Task prompt:
Exactly as written, return every line of the data below apart from the pictures.

Data for this exercise:
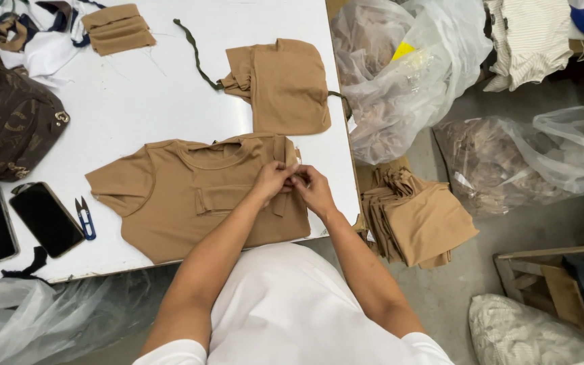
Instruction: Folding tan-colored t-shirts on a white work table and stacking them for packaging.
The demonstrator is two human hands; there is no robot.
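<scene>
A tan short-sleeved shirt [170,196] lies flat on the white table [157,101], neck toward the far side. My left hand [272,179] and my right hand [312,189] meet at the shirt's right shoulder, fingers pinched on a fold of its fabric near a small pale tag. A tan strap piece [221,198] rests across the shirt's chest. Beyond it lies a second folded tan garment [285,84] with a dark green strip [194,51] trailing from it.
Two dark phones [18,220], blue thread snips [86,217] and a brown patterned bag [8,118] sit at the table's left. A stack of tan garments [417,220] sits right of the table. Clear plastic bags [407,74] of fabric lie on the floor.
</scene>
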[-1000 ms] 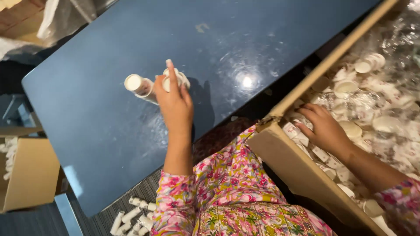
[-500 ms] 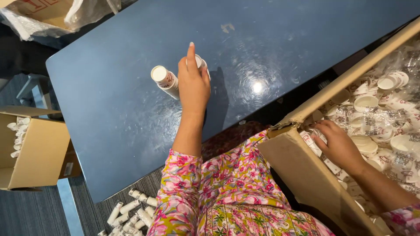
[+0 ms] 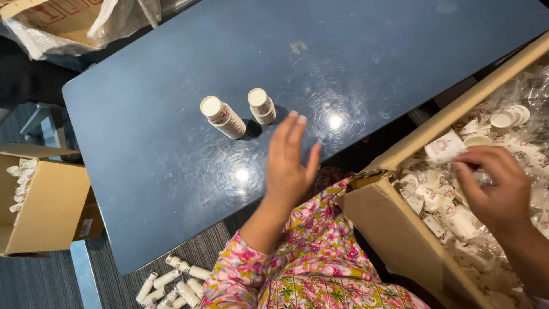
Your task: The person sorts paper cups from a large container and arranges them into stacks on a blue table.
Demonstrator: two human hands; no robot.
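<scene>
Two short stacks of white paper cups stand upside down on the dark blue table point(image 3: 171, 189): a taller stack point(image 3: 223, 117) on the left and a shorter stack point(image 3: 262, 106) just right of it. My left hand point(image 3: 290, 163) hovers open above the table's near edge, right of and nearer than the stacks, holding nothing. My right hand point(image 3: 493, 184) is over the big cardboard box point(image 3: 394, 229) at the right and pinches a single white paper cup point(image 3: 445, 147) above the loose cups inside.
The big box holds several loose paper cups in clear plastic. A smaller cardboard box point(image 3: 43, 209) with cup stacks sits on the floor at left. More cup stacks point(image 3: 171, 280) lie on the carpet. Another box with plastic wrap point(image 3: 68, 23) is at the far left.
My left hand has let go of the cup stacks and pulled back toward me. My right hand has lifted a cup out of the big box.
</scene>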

Answer area:
Instruction: Folding tan-colored t-shirts on a white work table and stacking them for packaging.
The demonstrator is two human hands; there is no robot.
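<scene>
A tan short-sleeved shirt [170,196] lies flat on the white table [157,101], neck toward the far side. My left hand [272,179] and my right hand [312,189] meet at the shirt's right shoulder, fingers pinched on a fold of its fabric near a small pale tag. A tan strap piece [221,198] rests across the shirt's chest. Beyond it lies a second folded tan garment [285,84] with a dark green strip [194,51] trailing from it.
Two dark phones [18,220], blue thread snips [86,217] and a brown patterned bag [8,118] sit at the table's left. A stack of tan garments [417,220] sits right of the table. Clear plastic bags [407,74] of fabric lie on the floor.
</scene>
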[-1000 ms] 
[-500 ms] 
[+0 ms] 
Your task: The person sorts paper cups from a large container and arranges them into stacks on a blue table.
Demonstrator: two human hands; no robot.
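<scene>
Two short stacks of white paper cups stand upside down on the dark blue table point(image 3: 171, 189): a taller stack point(image 3: 223, 117) on the left and a shorter stack point(image 3: 262, 106) just right of it. My left hand point(image 3: 290, 163) hovers open above the table's near edge, right of and nearer than the stacks, holding nothing. My right hand point(image 3: 493, 184) is over the big cardboard box point(image 3: 394, 229) at the right and pinches a single white paper cup point(image 3: 445, 147) above the loose cups inside.
The big box holds several loose paper cups in clear plastic. A smaller cardboard box point(image 3: 43, 209) with cup stacks sits on the floor at left. More cup stacks point(image 3: 171, 280) lie on the carpet. Another box with plastic wrap point(image 3: 68, 23) is at the far left.
My left hand has let go of the cup stacks and pulled back toward me. My right hand has lifted a cup out of the big box.
</scene>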

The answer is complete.